### EDA_02: Bivariate Analysis & Strategic Hypothesis-Driven Investigation
##### Project name: Employee Churn Prediction
##### Author: Fausto Pucheta Fortin

### **Overview:**
This notebook focuses on understanding the factors influencing employee turnover by performing bivariate analysis and hypothesis-driven investigation. Key steps include examining the relationships between the target variable (left) and key features, identifying significant patterns, and highlighting actionable insights for model feature engineering.

- **Approach**: Application of statistical tests and insights visualization to uncover turnover patterns, considering both individual features and feature interactions that impact turnover.

### **Tasks:**
#### 1. Exploration of Relationships Between Key Continuous Features and Turnover
Objective: To analyze how numerical features (e.g., satisfaction level, last evaluation score, number of projects, monthly hours, and time spent at the company) correlate with Left.

- **Satisfaction Level vs. Left:** Visualized distributions of satisfaction levels among employees who stayed versus those who left. Focus on identifying threshold ranges that may signal increased turnover risk.
- **Last Evaluation vs. Left:** Assessed last evaluation scores across turnover groups, identifying any indication of under- or over-performance that correlates with attrition.
- **Number of Projects vs. Left:** Analyzed the average and distribution of project counts for retained and departed employees to determine if workload intensity influences Left.
- **Average Monthly Hours vs. Left:** Evaluated if excessive hours or low engagement (in terms of monthly hours) are associated with Left, using distribution and central tendency metrics.
- **Time Spent at Company vs. Left:** Investigated tenure patterns to understand if employees are more likely to leave at specific milestones (e.g., 1, 3, or 5 years).


#### 2. Analysis of Categorical Features and Their Association with Turnover
Objective: To assess categorical factors, such as work accident incidence, promotions, department, and salary level, and their contribution to turnover likelihood.

- **Work Accident and Turnover:** Analyzed turnover rates within work accident categories (accidents vs. no accidents) to see if safety incidents influence departure decisions.
- **Promotion in Last 5 Years vs. Turnover:** Compared turnover rates between those who received recent promotions and those who did not, hypothesizing that lack of advancement could drive turnover.
- **Department vs. Turnover:** Assessed department-wise turnover rates to uncover specific functional areas (e.g., sales, technical) with higher attrition, which could signal department-specific issues.
- **Salary Level vs. Turnover:** Evaluated turnover distribution across salary levels (low, medium, high) to identify if compensation tiers affect employee retention.

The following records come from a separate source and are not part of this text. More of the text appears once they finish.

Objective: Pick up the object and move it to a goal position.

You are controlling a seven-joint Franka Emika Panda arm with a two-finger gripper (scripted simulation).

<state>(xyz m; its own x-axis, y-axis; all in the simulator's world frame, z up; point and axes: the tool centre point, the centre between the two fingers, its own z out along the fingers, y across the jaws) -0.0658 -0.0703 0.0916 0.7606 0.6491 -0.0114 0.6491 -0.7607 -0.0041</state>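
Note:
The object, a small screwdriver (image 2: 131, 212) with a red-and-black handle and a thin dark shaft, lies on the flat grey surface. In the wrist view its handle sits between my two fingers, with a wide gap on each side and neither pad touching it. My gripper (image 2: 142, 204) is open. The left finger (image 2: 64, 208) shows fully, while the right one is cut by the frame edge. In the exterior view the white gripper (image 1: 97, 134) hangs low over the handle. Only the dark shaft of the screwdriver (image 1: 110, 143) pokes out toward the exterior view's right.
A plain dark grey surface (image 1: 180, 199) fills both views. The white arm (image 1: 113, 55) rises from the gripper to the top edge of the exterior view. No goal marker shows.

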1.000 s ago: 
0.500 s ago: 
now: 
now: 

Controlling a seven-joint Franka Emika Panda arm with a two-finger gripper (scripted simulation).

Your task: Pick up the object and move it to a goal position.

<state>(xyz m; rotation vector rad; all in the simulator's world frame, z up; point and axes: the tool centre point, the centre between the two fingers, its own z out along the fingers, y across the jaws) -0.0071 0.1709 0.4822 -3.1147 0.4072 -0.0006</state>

#### 3. Correlation Analysis of Continuous Features
Objective: To understand the interrelationships among continuous features and their potential collective influence on turnover.

- Created a correlation heatmap to visualize relationships among continuous variables, such as satisfaction level, last evaluation score, average monthly hours, and tenure.
- Focused on identifying high or moderate correlations that could affect turnover jointly, such as the relationship between monthly hours and evaluation scores or satisfaction levels and number of projects.


#### 4. Hypothesis Testing for Significant Differences Between Groups
Objective: To conduct statistical tests that quantify differences between turnover groups across various features, ensuring results are statistically valid.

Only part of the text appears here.